The king continues to stare off into the distance as Mazayus explains their mission details, transferring authorisation data to inform him that the mission is under the jurisdiction of the Ciphers. He barely acknowledges the glow in his palm as his datakey receives the data.
They are aboard Altair, in the navigation centre. The Fire Blade and Altair had rendezvoused near the outskirts of the Rhadamanthus System, far enough to be safe from Kronos and the skirmishes elsewhere in the system that are prohibiting system-wide communications. The other Paragons retired to either the kitchen, medical, or to their quarters to shower and catch up on some shut-eye, and Kitera had insisted on being alone for a few hours to meditate and reflect on the recent events, refusing to eat or sleep. Rahna and the captain of the Fire Blade, Joshua Remington, are also present in navigation, silently observing the negotiations. Remington is acting as a representative for Admiral Corazon of Serenity’s Hyperion fleet, and Rahna has been assigned as an escort for the royalties, much to her obvious irritation.
“This is the data we secured from Olympus,” Mazayus continues, activating his datakey’s visual display. “The file shows signs of attempted decryption, but our vessel was able to extract the data intact and wipe the local copy on the UEU w
arship.” He studies Anzac’s blank features for a moment, wondering if he is taking all of this in. He has hardly said a word the entire debriefing. “I presume that Olympus and all other colonies within the Messiah System were evacuated due to the distortions? When we arrived, Olympus was completely deserted.”
The king gives a nod.
Queen Xania sees that Anzac is not up to speaking, and so she answers Mazayus on his behalf. “We believed it necessary to evacuate all outer colonies and keep our populations tightly grouped together.”
Mazayus nods in appreciation to her, looking back to Anzac softly. “Your Highness, under secondary directive of the Ciphers of Utopia, we wish to propose galactic evacuation.”

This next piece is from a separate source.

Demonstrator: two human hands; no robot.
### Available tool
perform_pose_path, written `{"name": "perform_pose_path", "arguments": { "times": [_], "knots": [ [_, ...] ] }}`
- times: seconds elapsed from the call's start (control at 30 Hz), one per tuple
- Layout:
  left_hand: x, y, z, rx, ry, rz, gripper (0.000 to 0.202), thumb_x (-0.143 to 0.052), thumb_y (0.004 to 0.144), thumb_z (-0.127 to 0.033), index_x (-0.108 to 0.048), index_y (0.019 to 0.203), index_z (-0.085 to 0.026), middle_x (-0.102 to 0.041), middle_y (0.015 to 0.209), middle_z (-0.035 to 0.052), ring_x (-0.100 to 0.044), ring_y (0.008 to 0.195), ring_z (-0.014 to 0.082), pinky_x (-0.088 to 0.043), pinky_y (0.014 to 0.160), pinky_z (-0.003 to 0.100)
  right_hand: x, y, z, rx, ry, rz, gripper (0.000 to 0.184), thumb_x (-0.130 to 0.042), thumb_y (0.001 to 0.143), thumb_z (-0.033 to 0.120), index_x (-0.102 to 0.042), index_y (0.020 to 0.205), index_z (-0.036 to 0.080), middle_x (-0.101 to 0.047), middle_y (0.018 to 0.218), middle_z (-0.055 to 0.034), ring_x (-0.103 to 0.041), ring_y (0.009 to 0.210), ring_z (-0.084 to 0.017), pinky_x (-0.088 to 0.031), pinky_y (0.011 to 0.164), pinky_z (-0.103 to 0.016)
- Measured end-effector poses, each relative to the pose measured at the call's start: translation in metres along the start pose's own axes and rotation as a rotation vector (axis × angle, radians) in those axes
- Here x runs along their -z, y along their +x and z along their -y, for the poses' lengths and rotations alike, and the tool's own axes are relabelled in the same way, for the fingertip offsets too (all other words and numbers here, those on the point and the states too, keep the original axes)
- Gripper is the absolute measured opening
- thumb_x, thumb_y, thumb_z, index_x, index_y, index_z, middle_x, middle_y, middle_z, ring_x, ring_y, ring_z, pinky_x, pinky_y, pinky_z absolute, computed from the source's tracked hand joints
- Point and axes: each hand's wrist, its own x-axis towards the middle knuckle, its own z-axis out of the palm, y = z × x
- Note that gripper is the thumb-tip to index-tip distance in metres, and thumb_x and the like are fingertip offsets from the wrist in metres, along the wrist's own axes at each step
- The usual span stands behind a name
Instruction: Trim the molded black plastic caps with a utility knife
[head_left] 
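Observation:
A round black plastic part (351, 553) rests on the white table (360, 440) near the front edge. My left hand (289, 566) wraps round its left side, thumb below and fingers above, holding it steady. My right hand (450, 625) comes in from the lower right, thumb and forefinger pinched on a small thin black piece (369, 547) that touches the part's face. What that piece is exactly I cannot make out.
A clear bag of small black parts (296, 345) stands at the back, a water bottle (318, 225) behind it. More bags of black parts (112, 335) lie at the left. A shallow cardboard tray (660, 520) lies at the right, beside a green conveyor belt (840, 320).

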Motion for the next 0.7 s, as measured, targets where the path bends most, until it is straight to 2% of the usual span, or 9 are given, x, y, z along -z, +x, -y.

At this, King Anzac’s dull eyes flick to life and peer at Mazayus. Sitting up straight in his seat, his eyes narrow slightly. “The Ciphers order this?”
“Not order, sire, no. The Zodiacs urge evacuation, and the Ciphers only wish to pass this on as a warning in the event that the situation here escalated.”
“To which it has.”
Mazayus nods solemnly in agreement. “I understand that this will be no simple task without prior preparation.”
After a lengthy pause, Anzac sighs tiredly and buries his face in his hands for a brief moment. Xania places a supportive hand to his thick shoulder, her gaze lowered to her knees and tears weltering amongst her eyes. Eldad sits apart from them as they speak, idly watching the stargrid as stars skim past.
“My son is dead,” the king murmurs. “And Kronos and all of its people are suffering. Nothing in this galaxy is simple anymore, Paragon.”
“For what it’s worth, I am sorry for your loss, sire. If you give the order to evacuate the galaxy, so many more will be spared. Prince Hadar’s sacrifice would mean the continuation of countless lives. ”
“The Universal Eden Union is at our gates, destroying with fire and nikita. We cannot simply just turn and flee, they will pursue us until we are nothing. They believe us responsible for these distortions.”